Ancora il TAR rileva che proprio in periodo di pandemia l’amministrazione scolastica avrebbe dovuto agire in modo prudente mantenendo separate le classi, in considerazione del fatto che poteva rendersi necessario il ricorso alla DAD e “tale strumento di insegnamento risulta particolarmente difficile nel caso di pluriclasse, atteso il fatto che i singoli alunni hanno bisogni formativi del tutto diversi…… (oltre) ad assicurare l’applicazione di misure di distanziamento”. Anche sul fronte della pandemia le scuole di montagna avrebbero potuto costituire un rifugio sul piano climatico e per la costruzione di comunità scolastiche più omogene e facilmente isolabili, al punto che in alcuni borghi si è vista incrementare la popolazione residente, e questo avrebbe potuto avere la scuola alleata nella vita culturale del territorio (civic center).

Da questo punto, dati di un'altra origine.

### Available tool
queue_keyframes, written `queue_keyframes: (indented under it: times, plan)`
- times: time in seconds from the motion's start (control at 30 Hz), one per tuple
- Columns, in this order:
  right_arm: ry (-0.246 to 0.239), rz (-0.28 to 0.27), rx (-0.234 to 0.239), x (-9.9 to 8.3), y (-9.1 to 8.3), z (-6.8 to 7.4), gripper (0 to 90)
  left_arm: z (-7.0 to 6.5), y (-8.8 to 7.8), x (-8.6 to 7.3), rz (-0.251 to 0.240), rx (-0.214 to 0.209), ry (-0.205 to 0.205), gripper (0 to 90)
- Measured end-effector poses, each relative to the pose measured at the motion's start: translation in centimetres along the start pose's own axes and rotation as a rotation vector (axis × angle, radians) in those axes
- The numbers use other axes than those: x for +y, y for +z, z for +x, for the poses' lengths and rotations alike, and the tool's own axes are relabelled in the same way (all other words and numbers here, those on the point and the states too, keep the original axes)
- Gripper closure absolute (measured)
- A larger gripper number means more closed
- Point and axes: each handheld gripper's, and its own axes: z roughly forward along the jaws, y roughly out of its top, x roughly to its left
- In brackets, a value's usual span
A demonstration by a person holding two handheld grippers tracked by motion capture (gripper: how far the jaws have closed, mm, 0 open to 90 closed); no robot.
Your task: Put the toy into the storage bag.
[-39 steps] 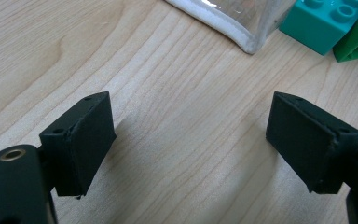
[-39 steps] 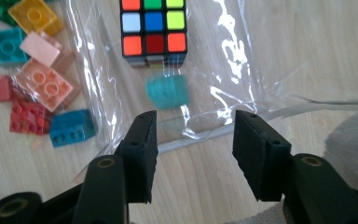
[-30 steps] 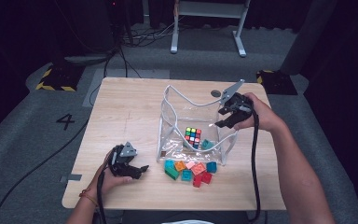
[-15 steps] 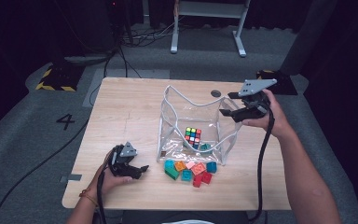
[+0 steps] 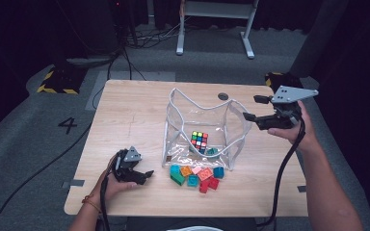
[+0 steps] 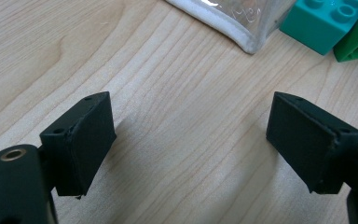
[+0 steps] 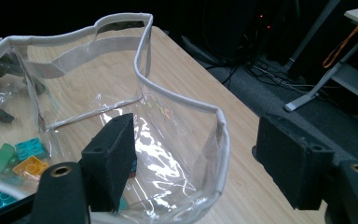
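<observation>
A clear plastic bag [image 5: 221, 120] with a white rim stands open mid-table, a Rubik's cube [image 5: 199, 140] inside it. Several coloured bricks [image 5: 197, 175] lie in front of it. My left gripper [image 5: 144, 175] rests low at the table's front left, open, with bare wood between its pads [image 6: 81, 140]; a teal brick [image 6: 324, 21] and the bag's corner [image 6: 242, 32] lie ahead. My right gripper [image 5: 253, 108] hovers off the bag's right side. Its jaws have just been opening and press on nothing. The bag's rim [image 7: 219, 140] shows in the gap beyond them.
The wooden table [image 5: 135, 110] has bare room left of the bag and along its right edge. A small round grommet [image 5: 223, 96] sits behind the bag. Cables trail from both grippers over the front edge. Grey floor and a desk's legs [image 5: 248, 43] lie beyond.
My right gripper has moved right and up, away from the bag's upper right rim, and its jaws stand wider. The left gripper has kept still.
</observation>
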Motion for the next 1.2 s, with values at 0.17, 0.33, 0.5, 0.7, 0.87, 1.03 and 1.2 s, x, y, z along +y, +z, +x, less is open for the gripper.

Quanto lo stesso ministero con una mano cercava di dare per alleviare il disagio, con l’altra  toglieva risorse sul piano della sopravvivenza delle scuole e del funzionamento delle classi.

E’ molto probabile che la sentenza comparirà in appello davanti al Consiglio di Stato, ma intanto è stata aperta una finestra su ciò che diverse regioni intendono realizzare nell’ambito del regionalismo differenziato. Altre amministrazioni locali potrebbero seguire l’esempio di questo Davide che ha avuto l’ardire di combattere contro Golia, aprendo la strada a molti altri che in Italia richiedono una modalità per organizzare l’attività didattica più rispettosa dell’autonomia delle scuole e delle loro collaborazioni con le realtà del territorio.